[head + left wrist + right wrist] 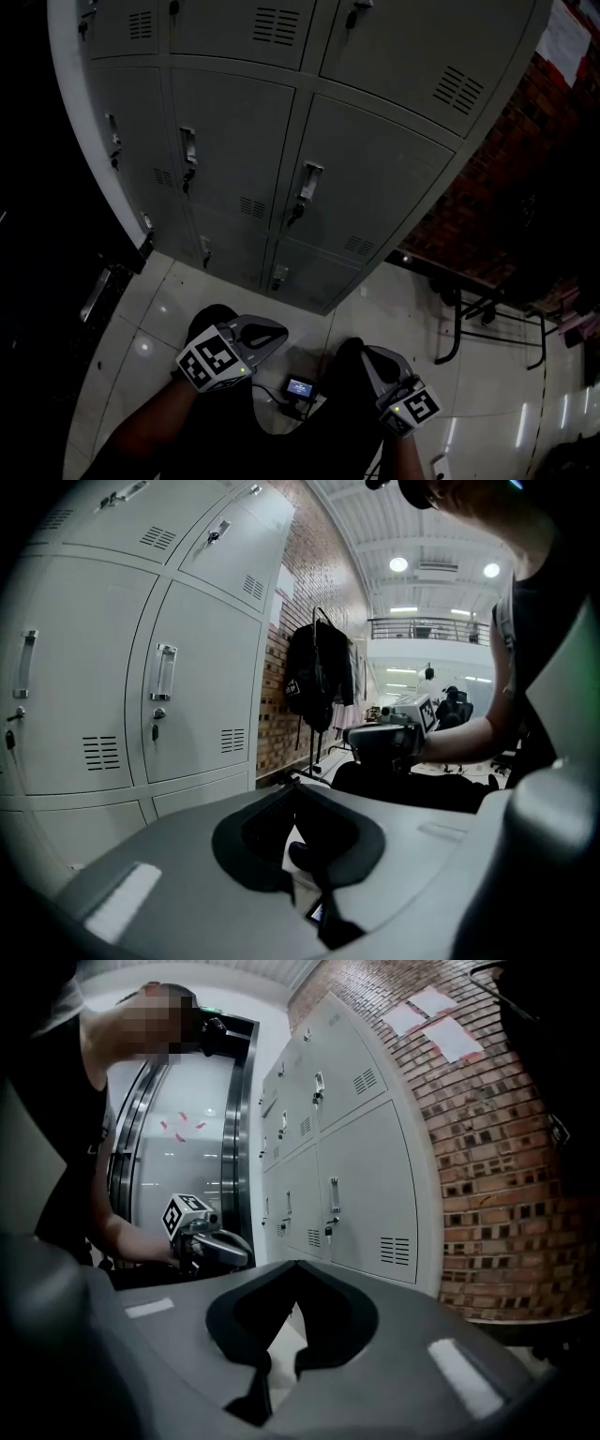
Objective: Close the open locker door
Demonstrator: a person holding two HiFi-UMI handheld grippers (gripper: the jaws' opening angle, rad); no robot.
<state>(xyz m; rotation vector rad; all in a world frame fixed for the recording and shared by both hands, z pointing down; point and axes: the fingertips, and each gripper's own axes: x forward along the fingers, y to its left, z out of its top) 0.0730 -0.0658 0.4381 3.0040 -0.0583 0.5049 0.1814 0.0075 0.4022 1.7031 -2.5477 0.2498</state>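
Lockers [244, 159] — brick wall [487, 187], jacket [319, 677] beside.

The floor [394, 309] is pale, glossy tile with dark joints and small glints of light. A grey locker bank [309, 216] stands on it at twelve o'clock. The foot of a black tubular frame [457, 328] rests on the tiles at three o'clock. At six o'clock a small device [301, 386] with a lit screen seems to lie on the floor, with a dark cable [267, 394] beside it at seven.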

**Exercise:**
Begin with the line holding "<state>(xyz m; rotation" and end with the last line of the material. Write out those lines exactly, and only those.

**Answer area:**
<state>(xyz m; rotation vector rad; all in a world frame fixed for the recording and shared by both hands, z pointing down; point and axes: the fingertips, and each gripper's own axes: x forward along the fingers, y to its left, z out of its top) 0.0730 -0.0658 0.4381 3.0040 -0.0583 0.5049 0.1814 0.0075 0.4022 1.7031 -2.5477 0.2498</state>
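Lockers [244, 159] — brick wall [487, 187], jacket [319, 677] beside.

The floor [394, 309] is pale, glossy tile with dark joints and small glints of light. A grey locker bank [309, 216] stands on it at twelve o'clock. The foot of a black tubular frame [457, 328] rests on the tiles at three o'clock. At six o'clock a small device [301, 386] with a lit screen seems to lie on the floor, with a dark cable [267, 394] beside it at seven.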

The answer is complete.